There are so many ways to start but I’ll just break it down into two main ways. One, hire a professional, and by that, I mean a certified coach/trainer with experience. Not your uncertified cousin or uncle who trains as a random side gig. There are many coaches/trainers that will provide a complimentary session. Use that session to see if their personality and training style matches what you are looking for. Two, if you can’t afford to hire someone there are so many free apps. The good part about many of the apps, is there are fitness level options for beginners. At the end of the day the best way to start is to get moving.

How does one create a workout routine?

When creating a workout routine write down your goals and the steps you think will help you get there. From there make your plan for mobility, stability, then strength. Use those three things to build the foundation of your workout routine. Be sure to track your progress through mini goals. Somes examples of this are: when you are able to increase your range of motion in a stretch, or when you are able to hold a plank (with good form) for 30 seconds, or if you get a new personal record for a certain weight in an exercise. Improving movement quality should always be the foundation of your workout routine.

Is fish really bad for me? I say no but what's with this vegan movement?

Long story short...no...fish isn’t bad for you. No one food or food group is bad for you in moderation. With that being said there are different types of quality when it comes to picking fish. Generally, wild caught fish would be a better option than farmed because of the living conditions. Sustainably sourced would be better in regards to the environment and maintaining the natural ecosystem of the particular fish.

Speaking of environment, many vegans don't consume animals and animal by-products for environmental and ethical reasons. Although, I have noticed veganism seems to be on the rise. From the outside looking in, I would attribute it to a documentary called What the Health (not the sole reason but I did see some correlation). This particular documentary put emphasis on how bad diary and meat are for us as humans. Although, I do not agree with the documentary (which I could write a separate blog post) it did its’ job well. The purpose of a documentary is to spark galvanistic emotion. In this case, it helped spark a rise in people changing their nutritional habits through veganism. Again, not to say this is the only reason, there are many people that are vegan because of their environmental principles and views on animals rights.

How do you feel about weight watchers? Or insanity?

I believe both programs serve a purpose of becoming more aware of health habits in two different ways. Weight watchers make you aware of your nutrition through a point system. To me, it is a way to quantify food easily. The fact that many restaurants have the weight watcher system printed on their menu is a bonus. I’ve never tried weight watchers so I can’t really speak to the sustainability of the program. That would be my biggest concern for making any nutritional changes a lifestyle.

On the other hand, I have tried insanity and it definitely lives up to its name for a home workout. It is a high intensity and high impact workout. You will definitely lose weight but, how much of that will be fat versus water weight from sweating I couldn’t give you a definite answer. If you have issues with your joints this program probably (more like absolutely) isn’t a workout for you.

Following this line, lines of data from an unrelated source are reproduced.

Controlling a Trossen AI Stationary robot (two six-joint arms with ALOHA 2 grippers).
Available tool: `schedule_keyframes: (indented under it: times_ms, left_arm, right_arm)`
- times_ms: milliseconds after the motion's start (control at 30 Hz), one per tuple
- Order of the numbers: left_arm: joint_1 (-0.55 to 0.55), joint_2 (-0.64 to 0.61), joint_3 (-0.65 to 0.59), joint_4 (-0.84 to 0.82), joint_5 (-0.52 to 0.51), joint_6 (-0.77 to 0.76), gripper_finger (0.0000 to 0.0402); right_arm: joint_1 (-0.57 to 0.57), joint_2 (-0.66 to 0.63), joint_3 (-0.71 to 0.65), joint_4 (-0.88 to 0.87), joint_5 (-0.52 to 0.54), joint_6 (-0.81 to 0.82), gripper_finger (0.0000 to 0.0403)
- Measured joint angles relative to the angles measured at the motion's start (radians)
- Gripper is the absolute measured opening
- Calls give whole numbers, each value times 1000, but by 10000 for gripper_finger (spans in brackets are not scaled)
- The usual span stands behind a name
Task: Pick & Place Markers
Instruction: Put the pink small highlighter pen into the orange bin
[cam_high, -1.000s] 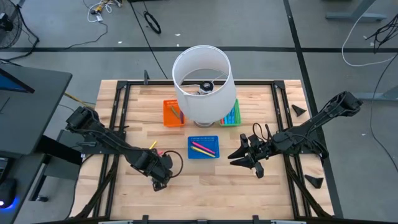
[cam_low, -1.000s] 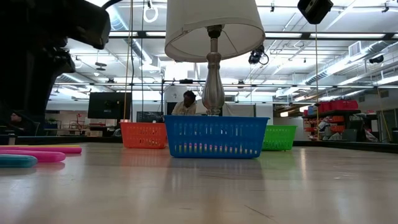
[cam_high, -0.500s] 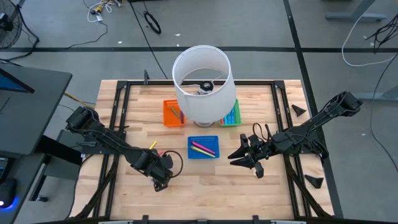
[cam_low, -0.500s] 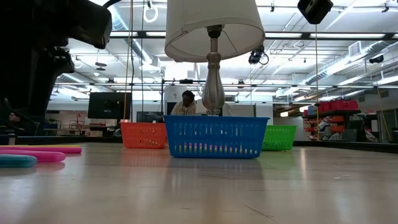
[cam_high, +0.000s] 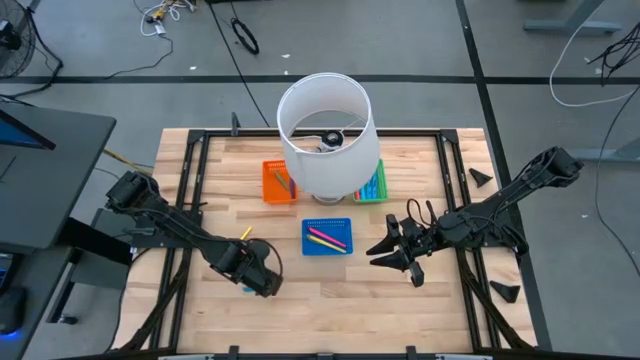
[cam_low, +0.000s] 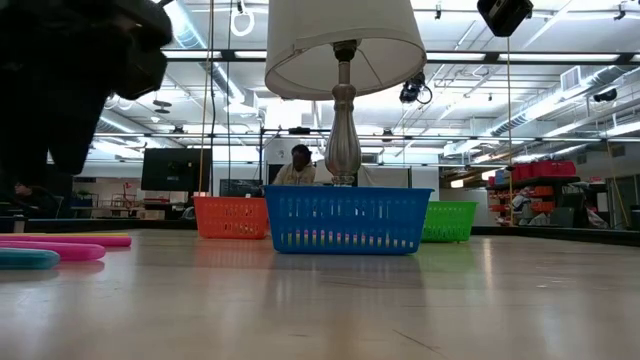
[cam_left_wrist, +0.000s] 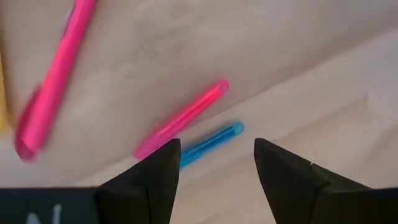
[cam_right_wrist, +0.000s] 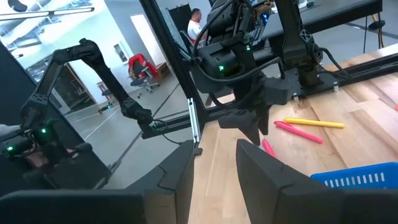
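Note:
Loose markers lie on the wooden table (cam_high: 330, 300) at its left: a blue marker (cam_left_wrist: 208, 142), a pink marker (cam_left_wrist: 183, 118), a second pink marker (cam_left_wrist: 53, 81) and a yellow marker (cam_high: 246, 232). My left gripper (cam_left_wrist: 216, 149) points down over them, open; the blue marker's near end lies below its fingers, untouched. More markers lie in the blue tray (cam_high: 327, 237). My right gripper (cam_high: 385, 255) hangs level to the right of the blue tray, open, with nothing between its fingers (cam_right_wrist: 261, 168).
A table lamp (cam_high: 325, 135) with a white shade stands at the table's middle back. An orange tray (cam_high: 280, 182) and a green tray (cam_high: 372, 185) flank its foot. A person (cam_low: 298, 165) sits in the room behind. Bare wood lies along the near edge.
My left gripper has rolled about its own pointing line while staying in place above the loose markers. Its fingers stay open. The markers have not moved.

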Motion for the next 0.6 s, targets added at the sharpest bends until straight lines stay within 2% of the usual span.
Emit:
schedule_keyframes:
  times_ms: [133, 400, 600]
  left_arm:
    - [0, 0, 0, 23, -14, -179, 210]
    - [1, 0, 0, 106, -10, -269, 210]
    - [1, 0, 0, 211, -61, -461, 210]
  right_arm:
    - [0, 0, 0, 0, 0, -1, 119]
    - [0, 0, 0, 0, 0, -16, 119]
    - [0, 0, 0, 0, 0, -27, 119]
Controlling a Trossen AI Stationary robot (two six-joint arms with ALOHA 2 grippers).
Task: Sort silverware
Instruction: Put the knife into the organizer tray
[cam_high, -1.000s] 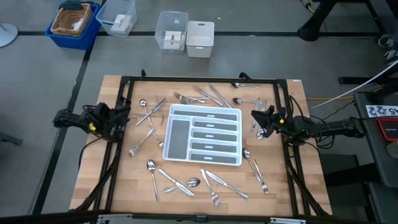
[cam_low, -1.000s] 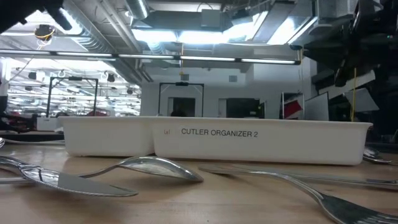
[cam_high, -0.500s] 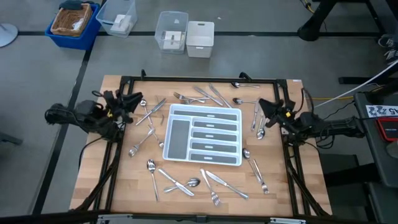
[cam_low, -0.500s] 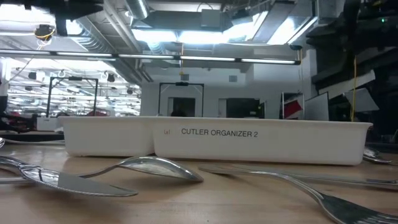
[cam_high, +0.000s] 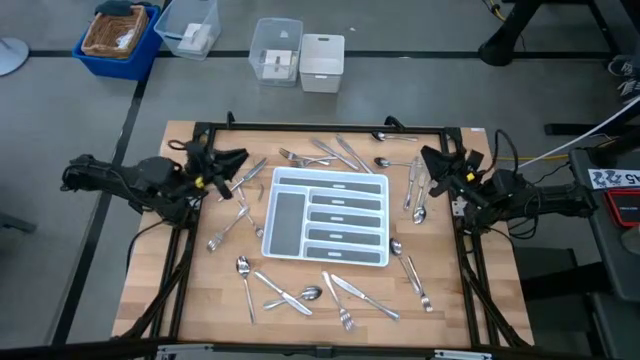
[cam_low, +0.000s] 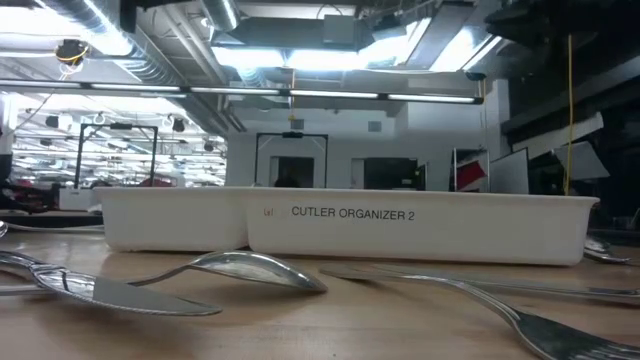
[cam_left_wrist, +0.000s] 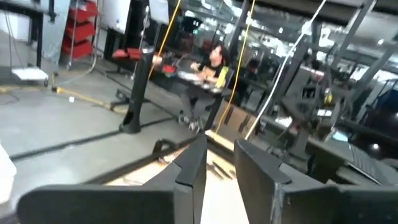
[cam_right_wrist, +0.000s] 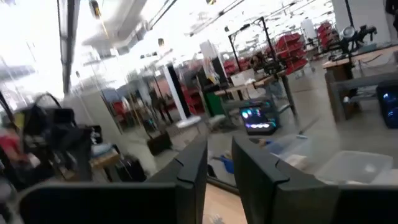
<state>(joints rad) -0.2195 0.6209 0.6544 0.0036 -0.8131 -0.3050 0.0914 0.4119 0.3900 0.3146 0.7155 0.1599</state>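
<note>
The silverware lies loose on the wooden table around a white tray (cam_high: 328, 178) with grey compartments. There are clusters at the far edge (cam_high: 330, 152), the left (cam_high: 235, 188), the right (cam_high: 412, 190) and the near side (cam_high: 300, 292). The low view shows a spoon (cam_low: 250, 268), a knife (cam_low: 110, 290) and a fork (cam_low: 520, 315) in front of the tray (cam_low: 340, 225). My left gripper (cam_high: 232, 160) (cam_left_wrist: 221, 165) hovers over the table's left side, open and empty. My right gripper (cam_high: 432, 160) (cam_right_wrist: 219, 162) hovers over the right side, also open and empty.
A black frame (cam_high: 320, 128) runs around the table. On the floor beyond the far edge stand a blue bin (cam_high: 118, 38), two clear bins (cam_high: 190, 25) (cam_high: 277, 50) and a white box (cam_high: 322, 62). A person (cam_left_wrist: 214, 62) sits far off in the room.
Both grippers have risen off the table and tipped up toward level, leaving the low view at its top. In the high view each has shifted toward the far edge, the left one also toward the tray. The silverware has not moved.
</note>
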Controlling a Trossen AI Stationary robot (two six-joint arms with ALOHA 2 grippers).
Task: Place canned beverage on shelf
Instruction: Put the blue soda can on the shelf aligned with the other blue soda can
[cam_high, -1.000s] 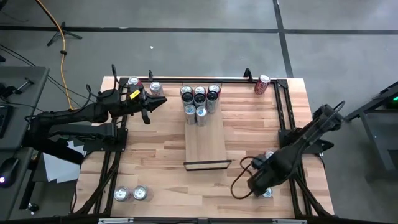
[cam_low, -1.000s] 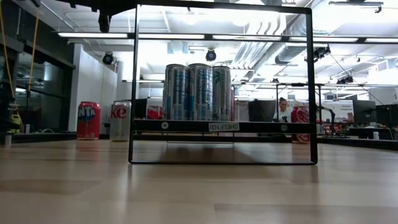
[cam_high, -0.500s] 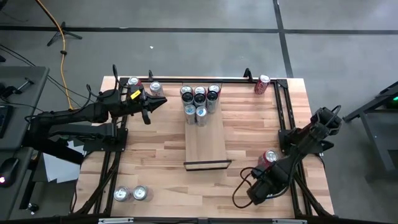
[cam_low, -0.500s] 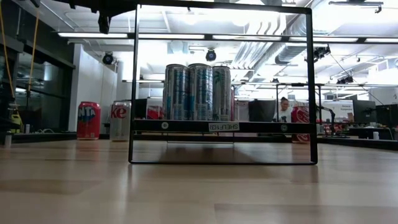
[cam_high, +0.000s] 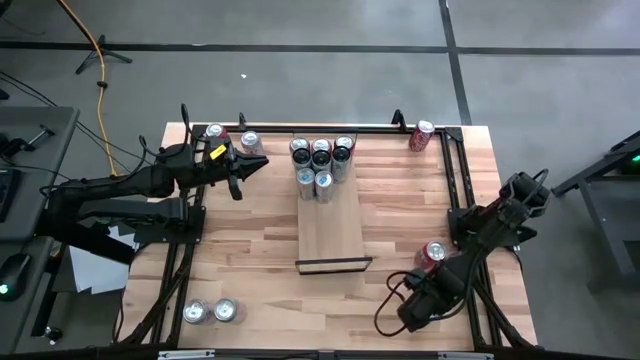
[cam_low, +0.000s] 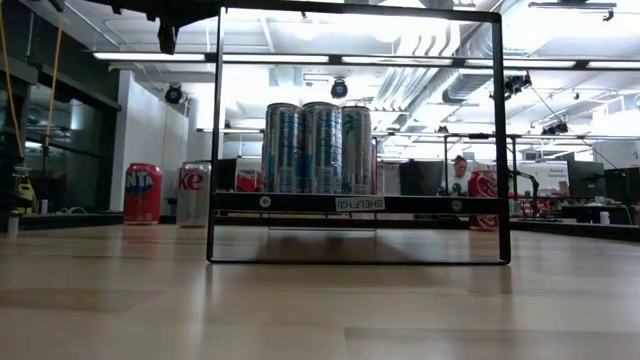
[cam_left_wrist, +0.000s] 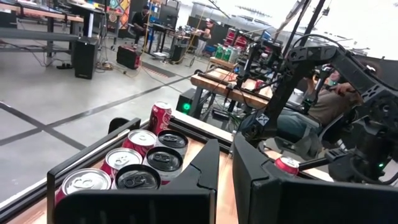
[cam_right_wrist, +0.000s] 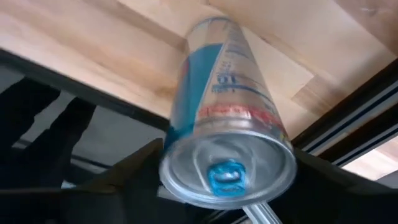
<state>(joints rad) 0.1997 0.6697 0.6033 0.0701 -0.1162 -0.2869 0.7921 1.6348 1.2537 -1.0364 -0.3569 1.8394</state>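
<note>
The shelf (cam_high: 333, 228) is a pale board in the table's middle, with several cans (cam_high: 320, 160) standing at its far end; the low view shows them as tall cans (cam_low: 315, 148) on the shelf (cam_low: 360, 203). At the near right corner my right gripper (cam_high: 428, 303) points steeply down over a silver-and-blue can (cam_right_wrist: 224, 118) and hides it from the high view. That can stands by its base on the wood. My left gripper (cam_high: 238, 172) waits shut, level, above the far left of the table. My right gripper has the silver-and-blue can between its two fingers, one dark finger (cam_right_wrist: 134, 177) on each side of the can's upper wall (cam_right_wrist: 180, 155), just below the rim. The fingers come from above, slanting. The can's base stays on the tabletop.
A red can (cam_high: 432, 253) stands just beyond my right gripper. Two cans (cam_high: 232, 136) stand at the far left corner, a red one (cam_high: 422, 135) at the far right, two more (cam_high: 211, 312) near left. Black frame rails (cam_high: 455, 190) run along the table's sides.
My right gripper has sunk and gone toward the near edge, coming down over the can at the near right corner and covering it in the high view. The red can behind it has come into sight. No can has moved.
</note>
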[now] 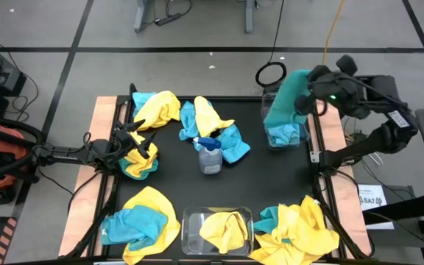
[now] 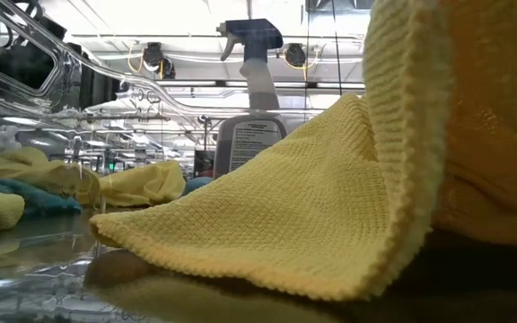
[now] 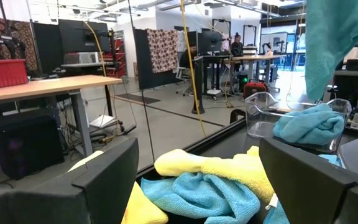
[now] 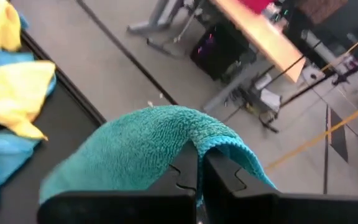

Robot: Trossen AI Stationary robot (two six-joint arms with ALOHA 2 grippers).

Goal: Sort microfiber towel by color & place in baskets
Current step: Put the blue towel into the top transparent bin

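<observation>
Black desk point(image 1: 271, 184) crowded along its edges: mixed yellow and teal towel heaps at the far left corner point(image 1: 157, 107), near left corner point(image 1: 140, 221) and near right corner point(image 1: 297, 232), a further heap point(image 1: 212, 129) at centre beside the spray bottle point(image 1: 210, 156); open dark surface only between bottle and right rim. Wooden side boards flanking the black top; grey floor with dark tape lines all round, benches and screens in the room beyond. Left pincer point(image 1: 140, 146) low over a small yellow-and-teal bundle point(image 1: 142, 163) near the left edge, jaws spread wide, nothing between them. Right pincer point(image 1: 309, 92) raised at the far right edge, clenched on a teal towel point(image 1: 289, 92) hanging down above the right basket point(image 1: 284, 136). That basket holding teal cloth, apparently a single piece, though the hanging towel hides part of it. Second basket point(image 1: 190, 221) at the near edge, centre, holding yellow cloth point(image 1: 223, 230) only.
</observation>
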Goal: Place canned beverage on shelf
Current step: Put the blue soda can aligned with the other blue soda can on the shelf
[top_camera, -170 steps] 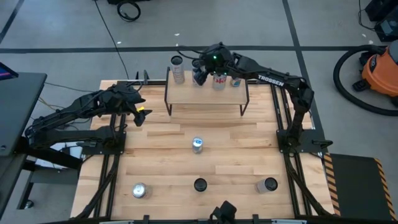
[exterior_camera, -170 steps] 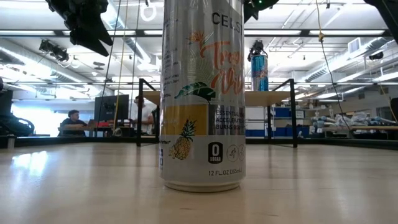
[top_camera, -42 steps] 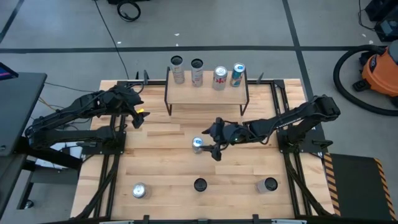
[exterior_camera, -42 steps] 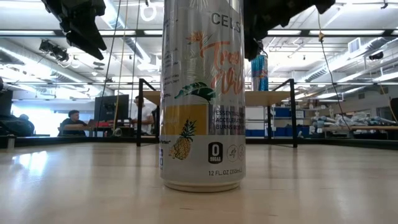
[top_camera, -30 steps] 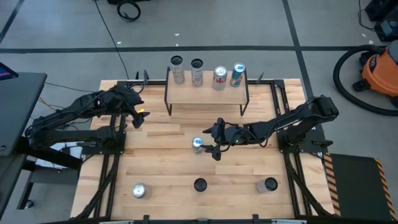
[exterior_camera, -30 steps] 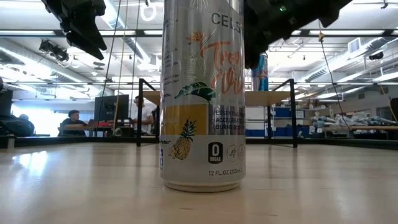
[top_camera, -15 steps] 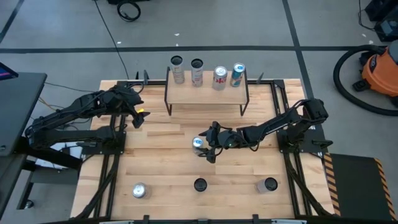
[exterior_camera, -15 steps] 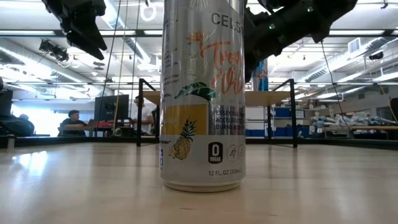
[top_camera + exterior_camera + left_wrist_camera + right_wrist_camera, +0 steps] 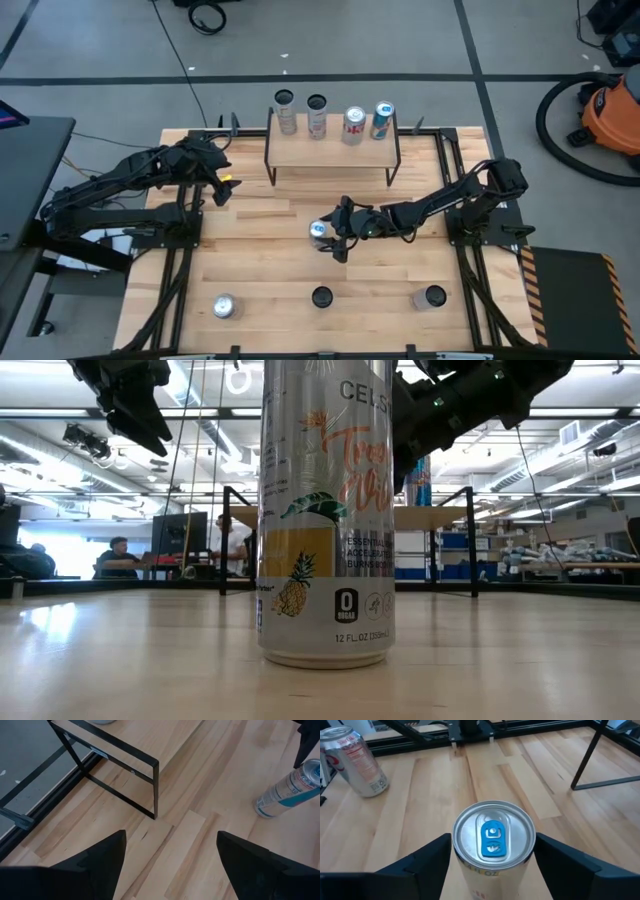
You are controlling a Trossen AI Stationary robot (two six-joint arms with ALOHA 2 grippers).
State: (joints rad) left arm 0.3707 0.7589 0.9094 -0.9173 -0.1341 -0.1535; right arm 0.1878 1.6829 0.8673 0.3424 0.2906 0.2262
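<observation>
Can [image 9: 493, 845]: silver, blue tab, upright | right tool [image 9: 492, 857]: fingers flank it, grip unclear | left tool [image 9: 170, 865]: open, empty

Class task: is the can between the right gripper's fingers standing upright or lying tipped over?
Upright: the can shows its round top with the blue tab facing up, standing on the table.

Can [image 9: 318, 230] w/ blue tab, silver top, upright mid-table, between the right gripper [image 9: 330, 238] fingers, contact unclear. Shelf [image 9: 333, 152] at far edge of table: light wood top, thin black legs, 4 cans upright in a row on it [image 9: 331, 117].
</observation>
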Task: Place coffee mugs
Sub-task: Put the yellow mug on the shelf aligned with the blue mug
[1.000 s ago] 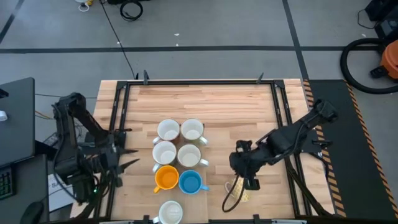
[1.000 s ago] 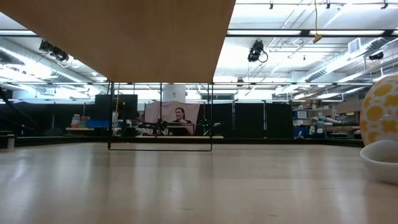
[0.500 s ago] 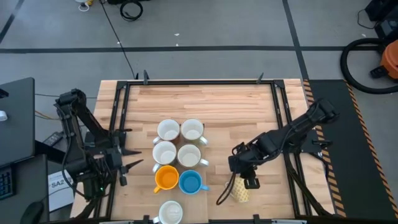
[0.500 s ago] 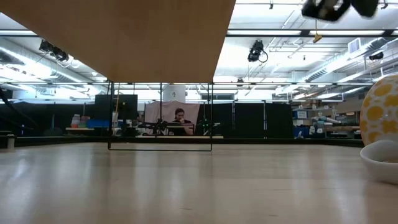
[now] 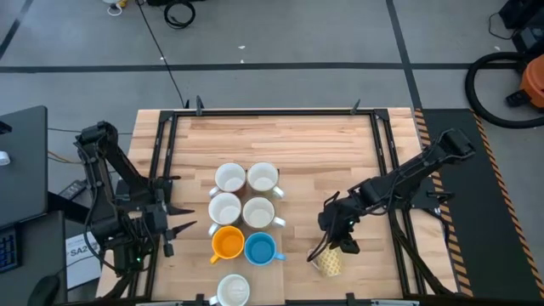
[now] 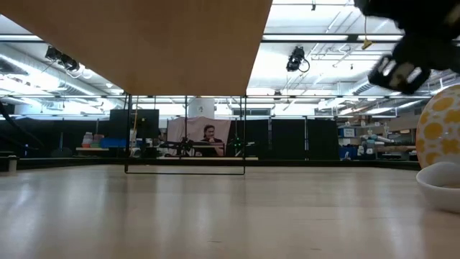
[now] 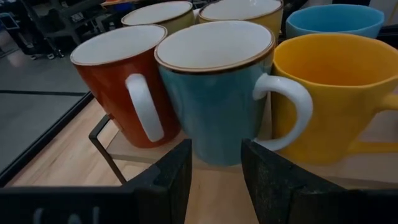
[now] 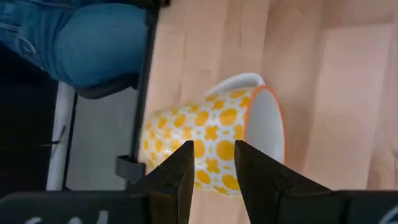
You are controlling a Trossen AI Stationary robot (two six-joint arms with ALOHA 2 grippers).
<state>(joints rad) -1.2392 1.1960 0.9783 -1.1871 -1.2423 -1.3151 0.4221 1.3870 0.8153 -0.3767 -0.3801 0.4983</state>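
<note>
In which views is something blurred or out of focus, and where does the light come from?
Low view: the right gripper near the top edge is smeared by motion, the yellow patterned mug at the edge looks soft, and ceiling lamps light the room behind. Left wrist view: the nearest mugs are sharp, the blue mug behind is softer. High view: even light, faint shadows beside the mugs.

Mugs on the desk (image 5: 323, 144), high view, eight in all:
- white or cream mugs, five: (image 5: 229, 178), (image 5: 263, 177), (image 5: 224, 207), (image 5: 258, 212), (image 5: 233, 290)
- orange mug (image 5: 227, 243), one
- bright blue mug (image 5: 259, 248), one
- yellow patterned mug (image 5: 330, 262), one, lying on its side

Robot arms: two, one claw each, left claw (image 5: 176, 228) and right claw (image 5: 346, 240).
</note>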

Also, the sustainability of this program is short term. If you’re looking for a long-term program I would try something more individualized trust me, your joints will thank you.

What’s the difference between leaning and bulking?

Leaning, or what some refer to as a cut, is the process of losing fat while maintaining muscle mass. Strength training is usually in a hypertrophy (8-12) or muscular endurance (12-20) rep range. With the volume (intensity x frequency) of training increasing. Along with that being in a calorie deficit. You’ll see this term thrown around closer to summer. While bulking is generally the opposite. Strength training is usually in a strength (3-5) or power (2-4) rep range. Intensity would still be high but, the frequency would be lower, therefore volume would be lower. Along with all that being in a calorie surplus. This is usually a term you see more frequently in winter.